_HOW TO COMPLETE THIS TASK_. Transcribe every line of the records verbatim.

_RECORDS FOR THE EXERCISE_.
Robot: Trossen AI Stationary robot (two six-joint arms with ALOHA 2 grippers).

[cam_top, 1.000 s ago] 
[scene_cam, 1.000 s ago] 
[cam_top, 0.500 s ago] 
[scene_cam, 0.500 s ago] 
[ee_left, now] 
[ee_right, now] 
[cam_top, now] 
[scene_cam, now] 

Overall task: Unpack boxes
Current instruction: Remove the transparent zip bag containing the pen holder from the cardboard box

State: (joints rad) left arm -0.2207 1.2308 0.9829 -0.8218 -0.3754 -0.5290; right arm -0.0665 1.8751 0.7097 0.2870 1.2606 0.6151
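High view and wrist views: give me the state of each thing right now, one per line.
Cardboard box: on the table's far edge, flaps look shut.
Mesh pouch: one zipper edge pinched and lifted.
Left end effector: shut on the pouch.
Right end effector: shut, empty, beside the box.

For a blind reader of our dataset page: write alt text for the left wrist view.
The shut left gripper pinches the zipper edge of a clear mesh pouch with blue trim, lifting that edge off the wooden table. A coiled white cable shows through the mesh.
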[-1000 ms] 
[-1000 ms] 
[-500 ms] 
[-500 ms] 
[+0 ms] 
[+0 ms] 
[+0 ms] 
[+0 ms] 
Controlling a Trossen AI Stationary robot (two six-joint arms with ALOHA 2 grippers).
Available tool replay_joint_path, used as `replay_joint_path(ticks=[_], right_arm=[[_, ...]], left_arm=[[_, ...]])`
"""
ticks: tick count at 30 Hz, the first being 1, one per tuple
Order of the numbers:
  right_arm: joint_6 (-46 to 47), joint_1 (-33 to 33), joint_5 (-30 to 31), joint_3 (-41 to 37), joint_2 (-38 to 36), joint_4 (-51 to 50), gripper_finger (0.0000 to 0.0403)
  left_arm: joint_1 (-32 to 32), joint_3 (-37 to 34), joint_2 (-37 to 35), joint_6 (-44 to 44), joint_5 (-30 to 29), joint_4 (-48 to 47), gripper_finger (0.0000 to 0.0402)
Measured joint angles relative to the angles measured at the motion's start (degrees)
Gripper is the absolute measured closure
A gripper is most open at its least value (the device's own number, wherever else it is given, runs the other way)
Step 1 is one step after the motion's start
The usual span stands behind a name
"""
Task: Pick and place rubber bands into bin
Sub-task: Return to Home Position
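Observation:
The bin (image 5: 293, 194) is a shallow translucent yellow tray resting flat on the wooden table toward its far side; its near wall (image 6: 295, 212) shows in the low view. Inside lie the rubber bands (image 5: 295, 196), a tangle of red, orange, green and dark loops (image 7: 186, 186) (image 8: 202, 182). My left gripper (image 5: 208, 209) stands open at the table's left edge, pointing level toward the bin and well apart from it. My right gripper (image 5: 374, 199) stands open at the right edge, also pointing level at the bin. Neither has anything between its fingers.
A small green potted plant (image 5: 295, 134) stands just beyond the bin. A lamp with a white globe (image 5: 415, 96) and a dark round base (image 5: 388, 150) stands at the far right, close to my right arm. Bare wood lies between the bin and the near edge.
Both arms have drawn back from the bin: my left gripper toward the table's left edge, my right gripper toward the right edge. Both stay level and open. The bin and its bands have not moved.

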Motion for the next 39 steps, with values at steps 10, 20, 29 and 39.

_PROBLEM SOLUTION_.
Robot: Trossen AI Stationary robot (two six-joint arms with ALOHA 2 grippers).

[cam_top, 1.000 s ago] 
[scene_cam, 1.000 s ago] 
[cam_top, 0.500 s ago] 
[scene_cam, 0.500 s ago] 
[ee_left, now] 
[ee_right, now] 
[cam_top, now] 
[scene_cam, now] 

Overall task: Unpack boxes
Current instruction: Remove the transparent zip bag containing the pen holder from the cardboard box

State: (joints rad) left arm -0.2207 1.2308 0.9829 -0.8218 -0.3754 -0.5290; right arm -0.0665 1.8751 0.7097 0.2870 1.2606 0.6151
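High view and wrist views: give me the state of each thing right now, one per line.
Cardboard box: on the table's far edge, flaps look shut.
Mesh pouch: one zipper edge pinched and lifted.
Left end effector: shut on the pouch.
Right end effector: shut, empty, beside the box.

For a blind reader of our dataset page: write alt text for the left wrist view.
The shut left gripper pinches the zipper edge of a clear mesh pouch with blue trim, lifting that edge off the wooden table. A coiled white cable shows through the mesh.
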[-1000 ms] 
[-1000 ms] 
[-500 ms] 
[-500 ms] 
[+0 ms] 
[+0 ms] 
[+0 ms] 
[+0 ms] 
Controlling a Trossen AI Stationary robot (two six-joint arms with ALOHA 2 grippers).
Available tool replay_joint_path, used as `replay_joint_path(ticks=[_], right_arm=[[_, ...]], left_arm=[[_, ...]])`
"""
ticks: tick count at 30 Hz, the first being 1, one per tuple
Order of the numbers:
  right_arm: joint_6 (-46 to 47), joint_1 (-33 to 33), joint_5 (-30 to 31), joint_3 (-41 to 37), joint_2 (-38 to 36), joint_4 (-51 to 50), gripper_finger (0.0000 to 0.0403)
  left_arm: joint_1 (-32 to 32), joint_3 (-37 to 34), joint_2 (-37 to 35), joint_6 (-44 to 44), joint_5 (-30 to 29), joint_4 (-48 to 47), gripper_finger (0.0000 to 0.0402)
Measured joint angles relative to the angles measured at the motion's start (degrees)
Gripper is the absolute measured closure
A gripper is most open at its least value (the device's own number, wherever else it is given, runs the other way)
Step 1 is one step after the motion's start
The usual span stands behind a name
"""
Task: Pick and place rubber bands into bin
Sub-task: Return to Home Position
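Observation:
The bin (image 5: 293, 194) is a shallow translucent yellow tray resting flat on the wooden table toward its far side; its near wall (image 6: 295, 212) shows in the low view. Inside lie the rubber bands (image 5: 295, 196), a tangle of red, orange, green and dark loops (image 7: 186, 186) (image 8: 202, 182). My left gripper (image 5: 208, 209) stands open at the table's left edge, pointing level toward the bin and well apart from it. My right gripper (image 5: 374, 199) stands open at the right edge, also pointing level at the bin. Neither has anything between its fingers.
A small green potted plant (image 5: 295, 134) stands just beyond the bin. A lamp with a white globe (image 5: 415, 96) and a dark round base (image 5: 388, 150) stands at the far right, close to my right arm. Bare wood lies between the bin and the near edge.
Both arms have drawn back from the bin: my left gripper toward the table's left edge, my right gripper toward the right edge. Both stay level and open. The bin and its bands have not moved.
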
Motion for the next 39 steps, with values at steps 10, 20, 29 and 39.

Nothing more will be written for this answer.